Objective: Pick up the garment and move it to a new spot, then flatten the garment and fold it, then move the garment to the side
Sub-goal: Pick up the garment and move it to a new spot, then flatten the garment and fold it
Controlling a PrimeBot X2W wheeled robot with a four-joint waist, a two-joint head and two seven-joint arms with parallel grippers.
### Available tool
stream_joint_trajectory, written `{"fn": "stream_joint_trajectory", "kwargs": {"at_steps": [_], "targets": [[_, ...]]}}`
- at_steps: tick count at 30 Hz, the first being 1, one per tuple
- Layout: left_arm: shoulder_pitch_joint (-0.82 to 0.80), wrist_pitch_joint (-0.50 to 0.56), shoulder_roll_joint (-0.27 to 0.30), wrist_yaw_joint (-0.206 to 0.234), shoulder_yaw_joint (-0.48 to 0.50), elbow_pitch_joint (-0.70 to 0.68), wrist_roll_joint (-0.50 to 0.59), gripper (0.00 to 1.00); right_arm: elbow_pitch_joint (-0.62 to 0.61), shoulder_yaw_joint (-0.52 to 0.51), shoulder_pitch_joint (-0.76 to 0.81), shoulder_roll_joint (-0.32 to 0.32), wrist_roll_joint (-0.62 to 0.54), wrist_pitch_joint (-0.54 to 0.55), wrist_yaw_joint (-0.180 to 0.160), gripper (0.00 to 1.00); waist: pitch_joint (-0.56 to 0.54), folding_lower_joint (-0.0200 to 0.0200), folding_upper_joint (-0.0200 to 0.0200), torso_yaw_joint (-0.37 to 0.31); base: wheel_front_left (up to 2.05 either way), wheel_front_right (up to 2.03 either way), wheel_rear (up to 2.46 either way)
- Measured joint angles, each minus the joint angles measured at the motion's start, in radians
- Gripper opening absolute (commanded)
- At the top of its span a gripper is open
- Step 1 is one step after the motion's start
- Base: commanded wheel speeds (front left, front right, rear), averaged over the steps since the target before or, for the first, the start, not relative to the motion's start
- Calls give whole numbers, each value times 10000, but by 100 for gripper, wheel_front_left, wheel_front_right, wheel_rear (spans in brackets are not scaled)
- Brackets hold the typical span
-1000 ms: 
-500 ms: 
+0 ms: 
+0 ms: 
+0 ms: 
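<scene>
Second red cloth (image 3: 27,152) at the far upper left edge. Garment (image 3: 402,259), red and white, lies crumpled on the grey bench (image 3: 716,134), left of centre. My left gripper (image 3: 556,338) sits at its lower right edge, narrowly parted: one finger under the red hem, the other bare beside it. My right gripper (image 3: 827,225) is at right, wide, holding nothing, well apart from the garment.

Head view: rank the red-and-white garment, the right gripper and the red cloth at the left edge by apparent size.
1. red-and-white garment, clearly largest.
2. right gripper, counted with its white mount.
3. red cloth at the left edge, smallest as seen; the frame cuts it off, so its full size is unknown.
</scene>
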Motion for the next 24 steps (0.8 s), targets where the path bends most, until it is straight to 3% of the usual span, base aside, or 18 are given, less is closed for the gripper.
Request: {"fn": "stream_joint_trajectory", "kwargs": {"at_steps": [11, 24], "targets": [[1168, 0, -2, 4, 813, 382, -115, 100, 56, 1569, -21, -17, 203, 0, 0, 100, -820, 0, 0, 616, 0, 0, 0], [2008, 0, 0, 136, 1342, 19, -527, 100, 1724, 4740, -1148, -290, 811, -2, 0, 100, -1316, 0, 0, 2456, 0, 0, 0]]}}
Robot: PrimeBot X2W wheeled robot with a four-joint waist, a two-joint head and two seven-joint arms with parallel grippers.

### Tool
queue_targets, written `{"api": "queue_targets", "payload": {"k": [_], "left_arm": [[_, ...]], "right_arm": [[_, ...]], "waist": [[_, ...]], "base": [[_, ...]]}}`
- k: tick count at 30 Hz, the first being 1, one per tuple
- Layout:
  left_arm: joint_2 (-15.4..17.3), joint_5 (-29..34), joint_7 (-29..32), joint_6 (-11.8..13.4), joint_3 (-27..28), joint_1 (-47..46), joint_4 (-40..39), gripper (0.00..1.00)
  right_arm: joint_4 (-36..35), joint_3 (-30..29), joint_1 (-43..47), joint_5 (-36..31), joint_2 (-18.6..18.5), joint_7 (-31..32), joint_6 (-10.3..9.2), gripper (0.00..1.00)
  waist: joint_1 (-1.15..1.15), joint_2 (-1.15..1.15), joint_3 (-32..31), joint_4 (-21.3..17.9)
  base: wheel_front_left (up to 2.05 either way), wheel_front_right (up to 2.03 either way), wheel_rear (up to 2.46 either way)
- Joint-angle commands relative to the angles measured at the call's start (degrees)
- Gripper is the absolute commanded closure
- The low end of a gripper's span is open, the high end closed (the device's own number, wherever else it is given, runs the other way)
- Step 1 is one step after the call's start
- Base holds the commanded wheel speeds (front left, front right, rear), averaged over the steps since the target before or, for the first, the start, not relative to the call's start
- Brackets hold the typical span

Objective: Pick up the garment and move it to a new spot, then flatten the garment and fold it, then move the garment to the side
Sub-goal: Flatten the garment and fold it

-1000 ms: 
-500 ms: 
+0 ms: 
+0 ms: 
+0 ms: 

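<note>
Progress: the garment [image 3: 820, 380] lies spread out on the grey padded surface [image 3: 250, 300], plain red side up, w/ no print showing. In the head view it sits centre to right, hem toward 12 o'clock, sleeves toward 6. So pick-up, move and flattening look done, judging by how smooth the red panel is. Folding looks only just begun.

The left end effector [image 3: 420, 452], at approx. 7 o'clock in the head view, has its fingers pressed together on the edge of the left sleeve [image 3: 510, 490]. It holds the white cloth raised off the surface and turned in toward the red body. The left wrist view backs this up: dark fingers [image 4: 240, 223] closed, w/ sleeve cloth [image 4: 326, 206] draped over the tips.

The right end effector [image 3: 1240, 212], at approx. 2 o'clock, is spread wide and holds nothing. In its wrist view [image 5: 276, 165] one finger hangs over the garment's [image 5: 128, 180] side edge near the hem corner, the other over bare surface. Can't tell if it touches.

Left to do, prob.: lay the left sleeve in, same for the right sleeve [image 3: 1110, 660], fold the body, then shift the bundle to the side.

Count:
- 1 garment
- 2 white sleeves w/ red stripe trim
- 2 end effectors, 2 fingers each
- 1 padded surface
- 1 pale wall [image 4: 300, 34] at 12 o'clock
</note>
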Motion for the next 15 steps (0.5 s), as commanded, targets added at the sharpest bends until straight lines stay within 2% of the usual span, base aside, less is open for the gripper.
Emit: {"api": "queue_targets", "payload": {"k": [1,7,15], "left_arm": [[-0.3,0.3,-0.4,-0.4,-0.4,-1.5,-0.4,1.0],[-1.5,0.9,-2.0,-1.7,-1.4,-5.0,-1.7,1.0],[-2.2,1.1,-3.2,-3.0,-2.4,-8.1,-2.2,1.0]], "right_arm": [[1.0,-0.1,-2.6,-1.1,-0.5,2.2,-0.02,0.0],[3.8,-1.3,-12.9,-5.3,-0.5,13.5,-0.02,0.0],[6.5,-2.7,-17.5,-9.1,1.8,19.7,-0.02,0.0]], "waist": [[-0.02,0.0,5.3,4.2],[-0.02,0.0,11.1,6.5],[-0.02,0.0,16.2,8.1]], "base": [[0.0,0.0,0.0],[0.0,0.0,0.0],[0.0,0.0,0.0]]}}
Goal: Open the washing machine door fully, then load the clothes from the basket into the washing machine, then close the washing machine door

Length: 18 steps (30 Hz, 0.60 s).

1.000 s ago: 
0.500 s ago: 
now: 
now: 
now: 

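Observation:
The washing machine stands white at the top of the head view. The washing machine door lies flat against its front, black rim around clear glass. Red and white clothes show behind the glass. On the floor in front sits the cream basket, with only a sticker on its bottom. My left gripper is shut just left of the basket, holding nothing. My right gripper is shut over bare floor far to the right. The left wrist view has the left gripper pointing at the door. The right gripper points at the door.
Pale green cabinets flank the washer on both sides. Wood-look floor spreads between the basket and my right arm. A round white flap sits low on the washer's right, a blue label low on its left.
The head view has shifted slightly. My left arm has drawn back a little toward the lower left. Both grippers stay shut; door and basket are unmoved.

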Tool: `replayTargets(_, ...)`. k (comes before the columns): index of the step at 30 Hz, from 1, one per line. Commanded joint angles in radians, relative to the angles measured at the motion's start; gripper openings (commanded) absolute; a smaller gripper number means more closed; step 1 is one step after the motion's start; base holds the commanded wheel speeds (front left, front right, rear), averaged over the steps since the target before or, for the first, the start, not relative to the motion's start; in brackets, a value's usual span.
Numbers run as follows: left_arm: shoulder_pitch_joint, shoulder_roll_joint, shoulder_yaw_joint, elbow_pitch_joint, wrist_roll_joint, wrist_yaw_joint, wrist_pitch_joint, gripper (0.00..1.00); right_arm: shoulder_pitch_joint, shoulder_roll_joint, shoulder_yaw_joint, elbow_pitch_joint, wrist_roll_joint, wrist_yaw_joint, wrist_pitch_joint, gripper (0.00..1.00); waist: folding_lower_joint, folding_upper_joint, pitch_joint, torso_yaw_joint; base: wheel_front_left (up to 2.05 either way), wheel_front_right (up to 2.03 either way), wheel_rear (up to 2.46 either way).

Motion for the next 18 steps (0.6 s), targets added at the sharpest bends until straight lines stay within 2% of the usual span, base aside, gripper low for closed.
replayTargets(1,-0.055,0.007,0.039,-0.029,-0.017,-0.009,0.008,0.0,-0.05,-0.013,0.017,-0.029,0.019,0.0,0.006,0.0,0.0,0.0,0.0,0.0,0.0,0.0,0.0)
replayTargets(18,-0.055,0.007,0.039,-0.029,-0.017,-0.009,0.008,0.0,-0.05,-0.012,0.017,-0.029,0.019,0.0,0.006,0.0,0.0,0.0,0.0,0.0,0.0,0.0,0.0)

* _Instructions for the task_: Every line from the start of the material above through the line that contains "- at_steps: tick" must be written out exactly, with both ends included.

* _Task answer_:
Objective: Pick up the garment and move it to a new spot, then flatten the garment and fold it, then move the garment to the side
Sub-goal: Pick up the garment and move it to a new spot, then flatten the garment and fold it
Controlling a PrimeBot X2W wheeled robot with a four-joint waist, a two-joint head and two seven-joint arms with parallel grippers.
### Available tool
stream_joint_trajectory, written `{"fn": "stream_joint_trajectory", "kwargs": {"at_steps": [_], "targets": [[_, ...]]}}`
- at_steps: tick count at 30 Hz, the first being 1, one per tuple

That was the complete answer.